L'entrée en vigueur de la directive machines révisée ouvre un vaste chantier de normalisation, à réaliser dans un délai serré. La normalisation s'est mise en ordre de bataille. Les acteurs français doivent faire preuve de vigilance pour garder une maîtrise suffisante du programme de travail.
Ces sujets ont été présentés à l’occasion d’une réunion d’information AFNOR-UNM le 22 mars dernier qui a rassemblé une cinquantaine de participants. La première partie de la matinée avait pour objet de repréciser le contexte : Pascal Etienne, chef du bureau des équipements et des lieux de travail, à la direction générale du travail (DGT) a fait un état de l'évolution de la directive machines ; Annick Hamel et Jean-Loup Commo (AFNOR) ont présenté le mandat de normalisation. Ces aspects ont déjà fait l’objet d’articles dans la présente lettre auxquels vous pouvez vous référer.

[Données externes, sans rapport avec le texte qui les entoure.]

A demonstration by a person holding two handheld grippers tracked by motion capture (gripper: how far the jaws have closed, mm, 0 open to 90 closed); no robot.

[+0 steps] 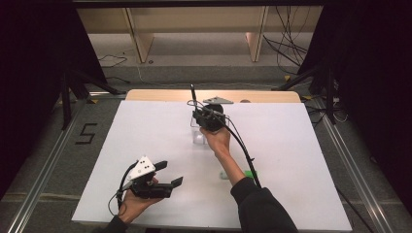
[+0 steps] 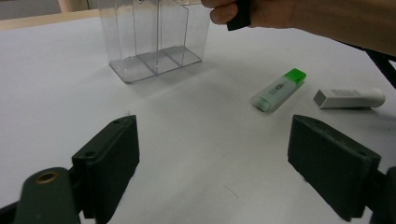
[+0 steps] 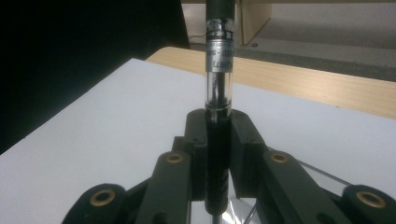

Benjamin Frugier (UNM) et Jean-François Goupillon, président du CEN/TC 144 "tracteurs et matériels agricoles et forestiers" ont ensuite précisé les modalités opérationnelles et impacts sur les travaux des comités de normalisation :
Du point de vue du type de normes :
pour les normes EN ISO (soit près d'une centaine de normes), il faudrait se limiter à l’ajout de l'annexe Z relative à la directive de 2006 (amendement de type 1). Toute autre modification que cet ajout nécessitera l'accord du comité technique ISO ;
les normes destinées aux machines de l'annexe IV de la directive (soit une quarantaine de normes) devront prendre en compte les nouvelles exigences essentielles applicables de la directive pour que l’utilisation de ces normes bénéficie d’un allègement des procédures d’évaluation de conformité ;
pour les normes pluridirectives (normes pour des produits relevant à la fois de la directive machines et d'une autre directive, par exemple la directive ATEX (actuellement 13 normes)), considérer l'impact des modifications à apporter sur les dispositions liées à l'autre directive.
Du point de vue de la maîtrise des travaux :
l'engagement de travaux de modification d'une norme : même bien définis, il comporte toujours un risque d’extension lié à des tentations ou des tentatives de remise en cause de consensus antérieurs ;
la disponibilité des ressources, en particulier de l'expertise, au regard de l'ampleur du chantier ;
la composition actuelle du CEN qui compte maintenant 30 membres : les critères d’acceptation ont donc évolué par rapport à l'époque où les normes à modifier furent approuvées ;
l'arrivée de nouveaux consultants, dont l’évaluation pourra diverger de celle de leurs prédécesseurs.
Les acteurs français devront donc faire preuve de vigilance pour garder une maîtrise suffisante du programme de travail et veiller à limiter les modifications techniques à ce qui est nécessaire.